The tedious time consuming way to get this information, is to look up every WotC 3E/3.5E title on amazon.com and write down the information book by book.


----------



## SSquirrel (Jul 23, 2009)

Which is why I figured someone has already done that previously and collected it on the web.  I'm lazy   Wikipedia does not have this info, I checked there first.


----------



## ggroy (Jul 23, 2009)

SSquirrel said:


> Which is why I figured someone has already done that previously and collected it on the web.  I'm lazy   Wikipedia does not have this info, I checked there first.
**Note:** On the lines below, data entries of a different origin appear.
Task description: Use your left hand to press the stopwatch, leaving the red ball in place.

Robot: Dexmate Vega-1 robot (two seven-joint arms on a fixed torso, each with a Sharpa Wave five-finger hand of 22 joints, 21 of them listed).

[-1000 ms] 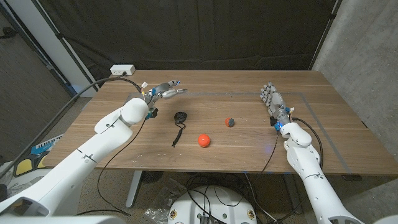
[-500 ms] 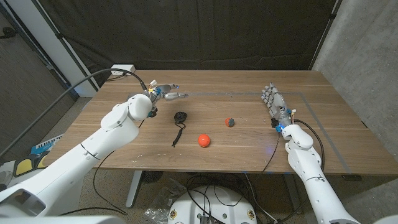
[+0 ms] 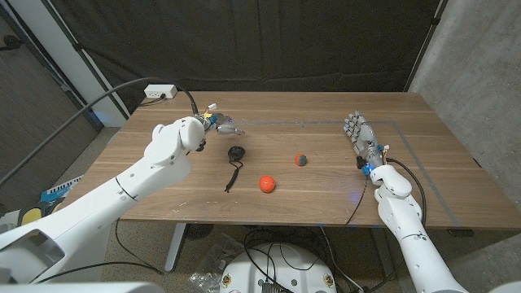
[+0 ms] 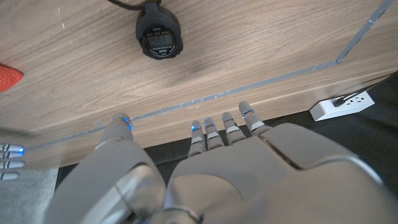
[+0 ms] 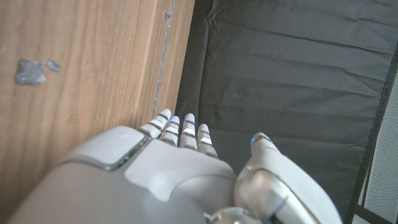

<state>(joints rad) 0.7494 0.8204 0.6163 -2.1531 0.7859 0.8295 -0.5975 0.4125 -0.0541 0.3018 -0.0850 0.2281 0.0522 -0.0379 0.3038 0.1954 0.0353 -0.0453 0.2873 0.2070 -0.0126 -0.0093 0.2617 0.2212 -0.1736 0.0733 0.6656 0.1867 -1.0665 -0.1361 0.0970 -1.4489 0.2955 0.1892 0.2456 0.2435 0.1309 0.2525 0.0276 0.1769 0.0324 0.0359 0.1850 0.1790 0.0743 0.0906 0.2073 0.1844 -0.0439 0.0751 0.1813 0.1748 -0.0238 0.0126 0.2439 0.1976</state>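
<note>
The black round stopwatch (image 3: 236,154) lies on the wooden table (image 3: 326,195), its cord trailing toward the front edge. In the left wrist view its display faces up (image 4: 160,36). My left hand (image 3: 221,124) hovers just behind it, fingers spread (image 4: 211,134) and holding nothing. The red ball (image 3: 267,184) sits in front of and to the right of the stopwatch; its edge shows in the left wrist view (image 4: 9,76). My right hand (image 3: 361,135) stands at the table's right side, fingers straight (image 5: 180,127) and empty.
A small grey and red object (image 3: 301,159) lies right of the stopwatch. A white power strip (image 3: 160,91) sits beyond the table's back left corner (image 4: 341,104). A thin tape line (image 3: 285,122) runs along the back of the table. A black curtain (image 3: 285,41) hangs behind.
My left arm has swung in and its elbow has risen. The left hand's fingers have dipped slightly toward the stopwatch. The right hand, ball and stopwatch have stayed put.
</note>
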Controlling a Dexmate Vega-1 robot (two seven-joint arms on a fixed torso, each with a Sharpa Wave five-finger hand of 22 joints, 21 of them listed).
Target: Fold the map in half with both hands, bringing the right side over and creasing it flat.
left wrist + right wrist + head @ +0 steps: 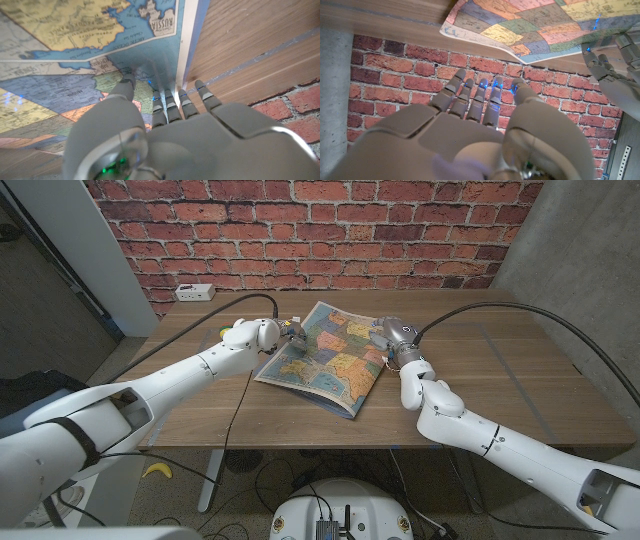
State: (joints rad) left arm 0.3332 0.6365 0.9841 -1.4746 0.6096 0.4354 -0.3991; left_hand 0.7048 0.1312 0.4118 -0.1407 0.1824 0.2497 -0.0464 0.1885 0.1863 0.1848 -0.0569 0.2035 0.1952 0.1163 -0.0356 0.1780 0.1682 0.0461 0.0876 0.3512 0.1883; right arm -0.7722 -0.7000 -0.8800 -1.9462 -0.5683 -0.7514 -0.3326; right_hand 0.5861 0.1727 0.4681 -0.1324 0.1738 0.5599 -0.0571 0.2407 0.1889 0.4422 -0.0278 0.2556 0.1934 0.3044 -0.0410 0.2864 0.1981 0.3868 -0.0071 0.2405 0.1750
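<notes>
Map (328, 350) multicoloured patchwork, blue seas; table (500, 380) brown wood; brick wall (320, 230) red.

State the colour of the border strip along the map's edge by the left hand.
White, framing the map; clearest in the left wrist view, beside the left hand.

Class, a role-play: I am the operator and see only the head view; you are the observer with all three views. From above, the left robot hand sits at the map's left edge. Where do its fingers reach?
Observer: In the left wrist view, the left robot hand has its fingers straight, reaching over the map beside its white border. It grips nothing.
Operator: And the right robot hand?
Observer: The right wrist view shows the right robot hand with its fingers spread and empty, apparently just short of the map's edge.
Operator: Does that edge lie flat?
Observer: It seems not. In that view the edge rises a little off the table.
</notes>
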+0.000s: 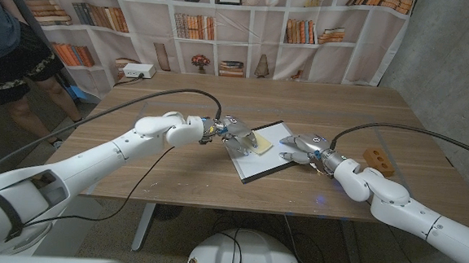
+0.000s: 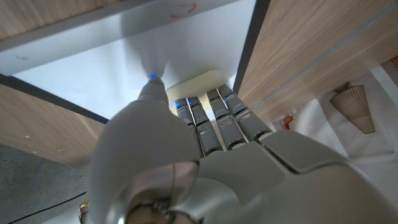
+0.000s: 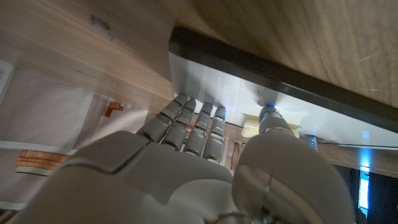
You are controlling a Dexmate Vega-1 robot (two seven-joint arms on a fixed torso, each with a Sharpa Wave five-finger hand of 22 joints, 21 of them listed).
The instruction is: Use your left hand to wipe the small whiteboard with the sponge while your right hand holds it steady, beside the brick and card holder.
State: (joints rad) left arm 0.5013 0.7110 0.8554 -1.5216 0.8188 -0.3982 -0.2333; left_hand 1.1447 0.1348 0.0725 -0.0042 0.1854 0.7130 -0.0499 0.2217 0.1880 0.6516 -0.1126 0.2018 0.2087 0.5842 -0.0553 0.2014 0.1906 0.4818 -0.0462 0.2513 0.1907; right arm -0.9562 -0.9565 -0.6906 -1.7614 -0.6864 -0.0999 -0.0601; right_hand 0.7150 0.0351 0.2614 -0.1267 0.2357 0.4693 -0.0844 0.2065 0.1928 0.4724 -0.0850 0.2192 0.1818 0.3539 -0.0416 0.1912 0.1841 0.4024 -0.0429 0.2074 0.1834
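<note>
The small whiteboard (image 1: 264,161), white with a dark frame, lies tilted at the middle of the table. A pale yellow sponge (image 1: 261,144) sits on its upper part. My left hand (image 1: 236,135) holds the sponge against the board, and in the left wrist view its fingers (image 2: 214,118) cover the sponge (image 2: 198,83) on the whiteboard (image 2: 87,68). A faint red mark (image 2: 183,9) shows on the board's far part. My right hand (image 1: 303,147) presses on the board's right edge, and its fingers (image 3: 193,121) lie on the whiteboard (image 3: 311,102).
An orange brick (image 1: 378,160) lies to the right of my right hand, near the table's right side. A person (image 1: 11,48) stands beyond the table's left corner. Bookshelves on a backdrop stand behind the table.
</note>
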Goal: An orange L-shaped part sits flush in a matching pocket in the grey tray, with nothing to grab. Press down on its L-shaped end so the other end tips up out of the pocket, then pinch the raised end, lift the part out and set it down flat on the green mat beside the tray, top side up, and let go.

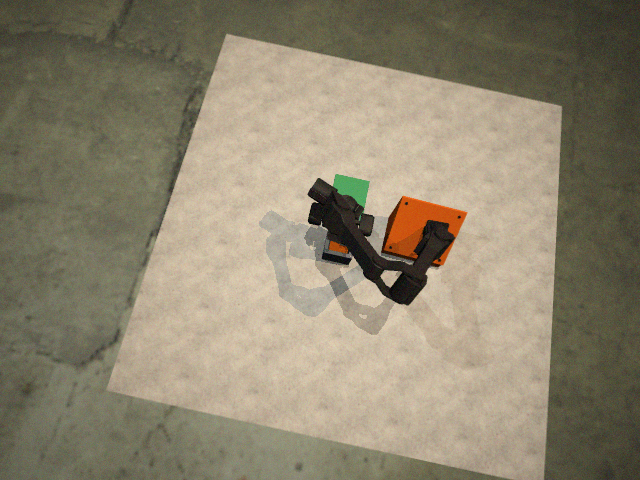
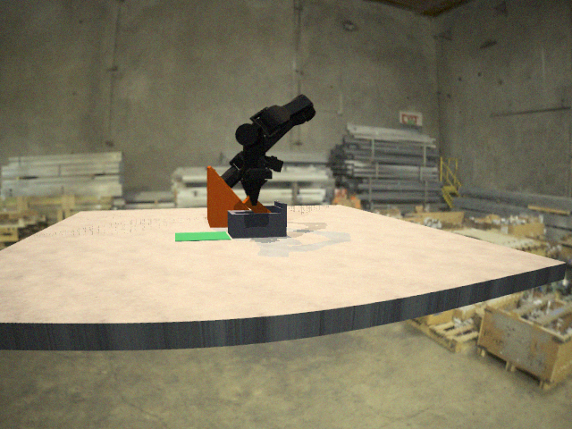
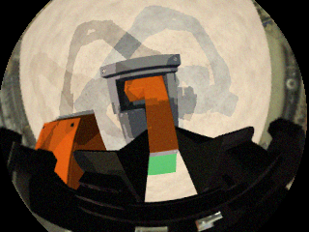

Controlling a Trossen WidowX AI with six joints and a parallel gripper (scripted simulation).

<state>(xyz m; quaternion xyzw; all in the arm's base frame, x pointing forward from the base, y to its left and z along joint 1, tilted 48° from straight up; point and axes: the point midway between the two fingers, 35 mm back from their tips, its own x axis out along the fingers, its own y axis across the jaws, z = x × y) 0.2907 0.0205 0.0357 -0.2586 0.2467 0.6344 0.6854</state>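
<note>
The orange L-shaped part (image 1: pixel 338 245) (image 2: pixel 262 208) (image 3: pixel 156 106) is tilted in the grey tray (image 1: pixel 336 256) (image 2: pixel 239 226) (image 3: pixel 140 66). Its straight end is raised above the rim, and its L-shaped end is low in the pocket near the tray's taller wall. My gripper (image 2: pixel 254 203) (image 3: pixel 160 130) points down over the tray and is shut on the part, with one finger on each side of its raised straight end. The green mat (image 1: pixel 353 187) (image 2: pixel 200 237) (image 3: pixel 163 165) lies flat beside the tray, on the side of the raised end. The arm hides part of the mat and tray in the top view.
An orange wedge-shaped block (image 1: pixel 421 214) (image 2: pixel 216 203) (image 3: pixel 58 140) with the arm's base on it stands beside the tray and rises above it. The pale table top (image 1: pixel 289 129) (image 2: pixel 184 277) surrounds tray and mat. Arm shadows fall across the table beyond the tray.
</note>
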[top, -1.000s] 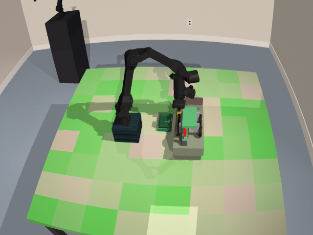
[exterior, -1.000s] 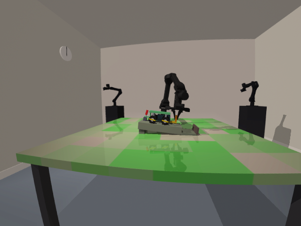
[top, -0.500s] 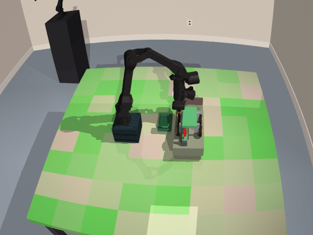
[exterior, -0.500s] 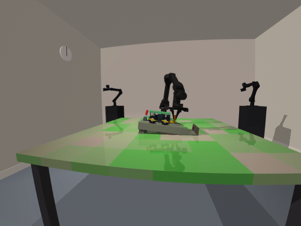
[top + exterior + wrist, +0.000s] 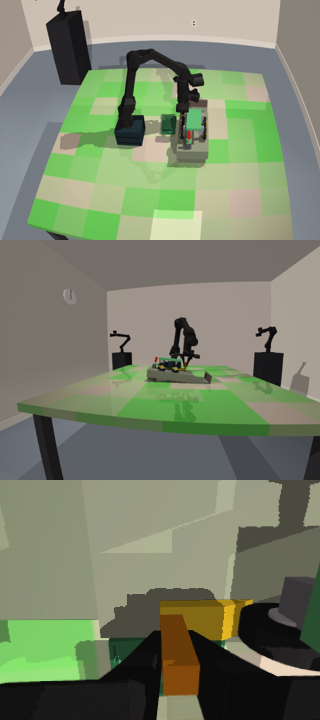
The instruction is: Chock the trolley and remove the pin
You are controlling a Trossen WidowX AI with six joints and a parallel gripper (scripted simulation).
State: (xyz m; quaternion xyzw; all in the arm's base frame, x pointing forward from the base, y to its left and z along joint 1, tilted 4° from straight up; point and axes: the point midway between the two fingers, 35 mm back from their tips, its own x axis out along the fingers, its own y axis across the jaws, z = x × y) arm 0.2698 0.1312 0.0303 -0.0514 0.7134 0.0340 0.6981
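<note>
We look down from high over the bench's [image 5: 144,201] [image 5: 144,420] near edge; our exterior view, low beyond one edge, shares the ramp [image 5: 192,155] [image 5: 168,375].

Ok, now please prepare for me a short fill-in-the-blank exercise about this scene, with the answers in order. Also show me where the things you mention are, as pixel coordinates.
1. The end effector [image 5: 182,113] [image 5: 185,366] [image 5: 172,637] is closed on the ____ handle of the yellow chock [image 5: 183,369] [image 5: 192,614].
2. The stop pin [image 5: 188,135] [image 5: 156,359] has a ____ head.
3. The trolley [image 5: 193,119] [image 5: 169,359] stands on the ____.
4. The tray [image 5: 168,124], which lies between the arm's base and the ramp, is ____.

Missing words: orange; red; ramp; green.
</note>
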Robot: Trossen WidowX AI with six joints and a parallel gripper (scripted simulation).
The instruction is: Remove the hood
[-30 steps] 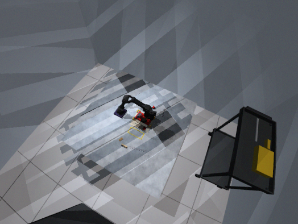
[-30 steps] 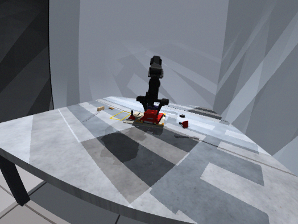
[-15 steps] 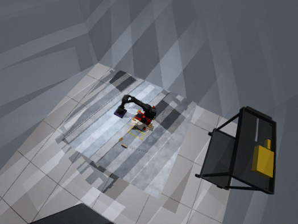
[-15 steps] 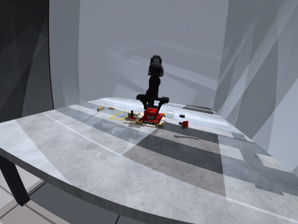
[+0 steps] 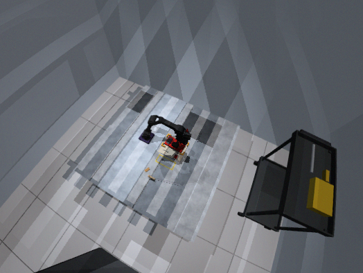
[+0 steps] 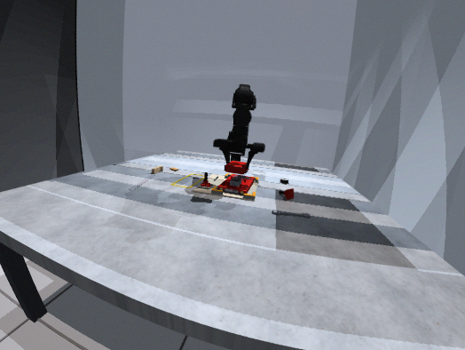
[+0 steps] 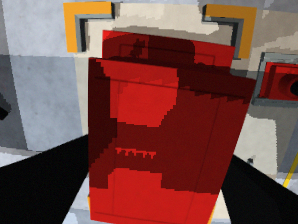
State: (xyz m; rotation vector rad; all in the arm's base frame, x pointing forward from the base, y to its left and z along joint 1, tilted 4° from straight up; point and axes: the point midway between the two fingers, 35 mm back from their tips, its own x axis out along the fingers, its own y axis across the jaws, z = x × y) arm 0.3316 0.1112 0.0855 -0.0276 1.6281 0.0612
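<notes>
My gripper [image 6: 238, 166] [image 7: 158, 149] is shut on the red hood [image 6: 236, 168] [image 7: 150, 107], with a black finger at each side of it. The hood hangs above the toy car [image 6: 245, 184] [image 7: 215, 51], and a gap shows between them in the exterior view. The car's red body with dark parts sits between orange corner brackets; it also shows in the top view [image 5: 179, 149]. The yellow outline of the marked area [image 5: 164, 165] [image 6: 179, 179] lies beside the car's pale base; an edge of it shows at the right in the wrist view.
A small red part with a black knob [image 6: 206, 181] stands between car and marked area. A red block [image 6: 288, 194], a black piece [image 6: 284, 181] and a dark rod [image 6: 291, 214] lie on the car's other side. A tan block [image 6: 157, 170] and an orange piece [image 6: 174, 169] lie beyond the outline.
</notes>
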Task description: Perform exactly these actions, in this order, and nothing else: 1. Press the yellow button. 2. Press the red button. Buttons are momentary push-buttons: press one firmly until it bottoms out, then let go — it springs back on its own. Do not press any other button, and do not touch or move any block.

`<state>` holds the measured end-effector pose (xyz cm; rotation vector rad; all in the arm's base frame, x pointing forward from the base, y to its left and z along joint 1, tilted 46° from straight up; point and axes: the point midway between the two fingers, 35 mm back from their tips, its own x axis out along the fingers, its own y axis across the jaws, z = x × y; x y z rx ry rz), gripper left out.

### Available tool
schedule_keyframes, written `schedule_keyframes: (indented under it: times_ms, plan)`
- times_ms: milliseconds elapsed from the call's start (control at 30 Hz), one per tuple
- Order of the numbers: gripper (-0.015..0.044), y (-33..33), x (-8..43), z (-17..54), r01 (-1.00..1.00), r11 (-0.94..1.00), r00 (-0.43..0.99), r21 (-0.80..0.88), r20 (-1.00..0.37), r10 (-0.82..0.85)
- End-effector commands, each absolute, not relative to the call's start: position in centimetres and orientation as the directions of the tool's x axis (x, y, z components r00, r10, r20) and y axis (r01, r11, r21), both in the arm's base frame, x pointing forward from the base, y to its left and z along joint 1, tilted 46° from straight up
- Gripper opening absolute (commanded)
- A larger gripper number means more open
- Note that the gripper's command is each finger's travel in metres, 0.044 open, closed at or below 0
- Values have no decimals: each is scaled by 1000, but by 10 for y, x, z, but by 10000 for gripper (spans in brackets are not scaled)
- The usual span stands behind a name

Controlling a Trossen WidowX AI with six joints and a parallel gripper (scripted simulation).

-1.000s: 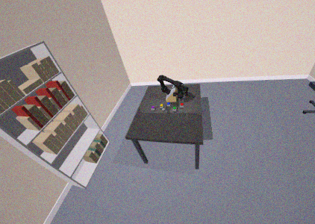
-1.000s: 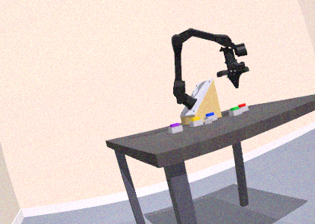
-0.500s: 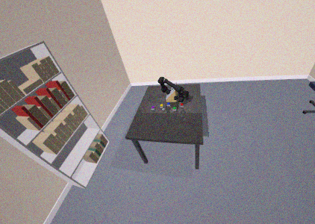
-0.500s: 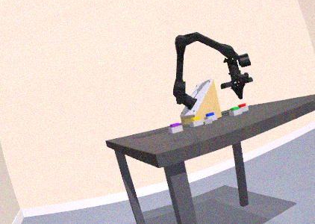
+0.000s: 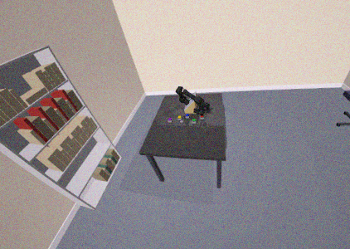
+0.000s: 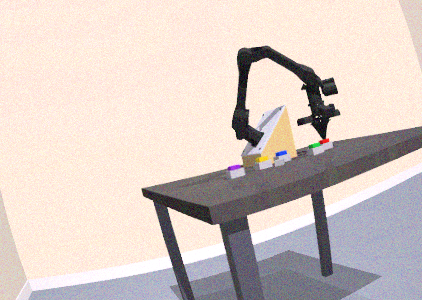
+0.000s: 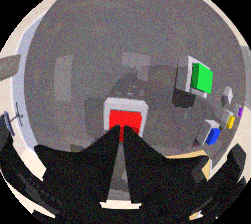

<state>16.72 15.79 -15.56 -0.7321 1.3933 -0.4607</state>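
Directly above the red button [image 7: 125,120], seen just above centre in the wrist view, the empty gripper [image 7: 121,131] is held closed, and the green button [image 7: 201,77] at two o'clock could be clipped if drift is allowed.

A dark grey four-legged counter [image 5: 182,144] stands near a room corner on a blue-grey floor [image 5: 269,176]. On it sit a tan and grey wedge-shaped block [image 6: 274,134], a green button [image 7: 201,77], a blue button [image 6: 281,153] and a purple button [image 6: 234,167]. A tilted shelving unit [image 5: 50,122] of brown boxes lines the wall.
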Motion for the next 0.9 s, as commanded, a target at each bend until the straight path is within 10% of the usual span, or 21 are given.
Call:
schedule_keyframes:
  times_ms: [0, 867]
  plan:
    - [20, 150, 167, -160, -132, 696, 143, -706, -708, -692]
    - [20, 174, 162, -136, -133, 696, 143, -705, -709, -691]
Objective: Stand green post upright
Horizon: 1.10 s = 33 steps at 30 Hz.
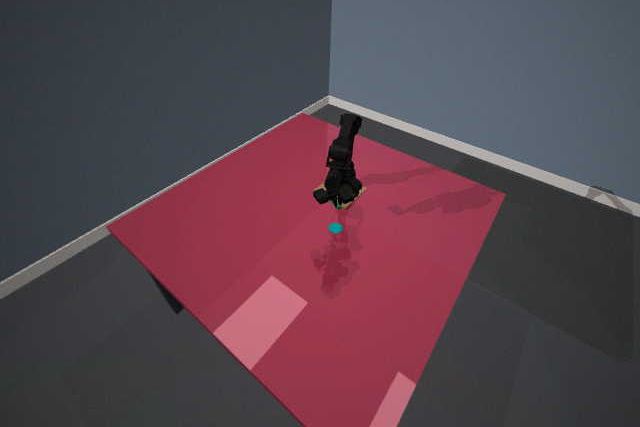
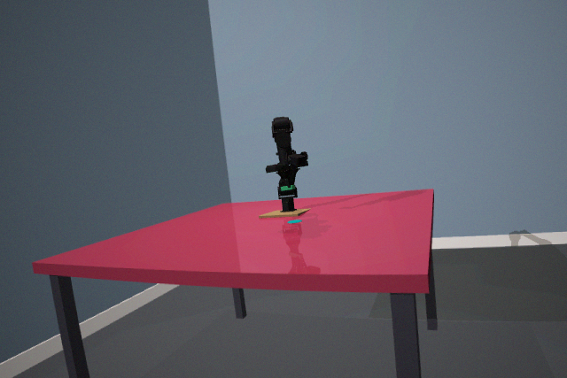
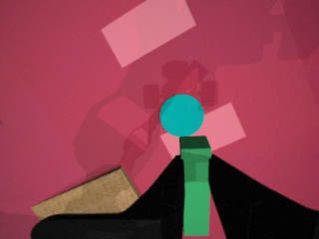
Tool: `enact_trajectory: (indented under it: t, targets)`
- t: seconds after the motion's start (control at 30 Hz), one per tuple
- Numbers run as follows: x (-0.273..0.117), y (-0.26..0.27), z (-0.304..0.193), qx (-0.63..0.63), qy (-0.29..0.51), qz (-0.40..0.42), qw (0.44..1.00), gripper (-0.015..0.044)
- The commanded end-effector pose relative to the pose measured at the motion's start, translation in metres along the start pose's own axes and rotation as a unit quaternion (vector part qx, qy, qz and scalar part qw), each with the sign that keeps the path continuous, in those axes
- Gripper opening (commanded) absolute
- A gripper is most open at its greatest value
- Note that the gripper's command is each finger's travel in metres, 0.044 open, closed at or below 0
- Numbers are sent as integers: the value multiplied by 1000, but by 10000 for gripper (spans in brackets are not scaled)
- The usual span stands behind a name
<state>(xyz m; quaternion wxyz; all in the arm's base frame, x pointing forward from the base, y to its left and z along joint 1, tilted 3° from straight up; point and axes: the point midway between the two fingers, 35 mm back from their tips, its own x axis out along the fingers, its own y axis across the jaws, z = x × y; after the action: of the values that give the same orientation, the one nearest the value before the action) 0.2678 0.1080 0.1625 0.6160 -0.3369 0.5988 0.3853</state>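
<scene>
The green post (image 1: 338, 205) (image 2: 287, 188) (image 3: 196, 206) is held in the air and looks roughly level in the exterior view. My gripper (image 2: 287, 187) (image 3: 193, 161) is shut on it, with black fingers on both sides of it in the wrist view. The flat cyan circle (image 1: 335, 228) (image 2: 294, 221) (image 3: 181, 116) lies on the table with nothing on it. In the wrist view it shows just beyond the post's dark end. In the top view the arm hides most of the post.
The arm's base stands on a tan board (image 1: 360, 197) (image 2: 274, 214) (image 3: 92, 196), close behind the circle. The red table (image 1: 232, 215) (image 2: 205, 245) carries pale light patches and the arm's shadows. Two walls meet behind the table.
</scene>
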Motion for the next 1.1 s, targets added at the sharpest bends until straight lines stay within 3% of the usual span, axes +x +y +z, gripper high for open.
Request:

The most I did was write down the list of 3E/3.5E books WotC published by month and year, from the information on amazon and wotc's web site.  Though I haven't put it up anywhere online yet.


----------



## Scott_Rouse (Jul 23, 2009)

Use the table sort here and it will give you title releases by month and year. The releases days were all over the map until we implemented 3rd Tuesday of the month releases dates about 18 months ago so you may not figure that out


----------



## SSquirrel (Jul 23, 2009)

Thanks a bunch Scott.  Just which month everything was released is fine


----------



## kitsune9 (Jul 23, 2009)

SSquirrel said:


> My google fu is weak tonite and I'm just really tired or else there is no website out there that has a full listing of all the 3.x era releases from WotC by release date.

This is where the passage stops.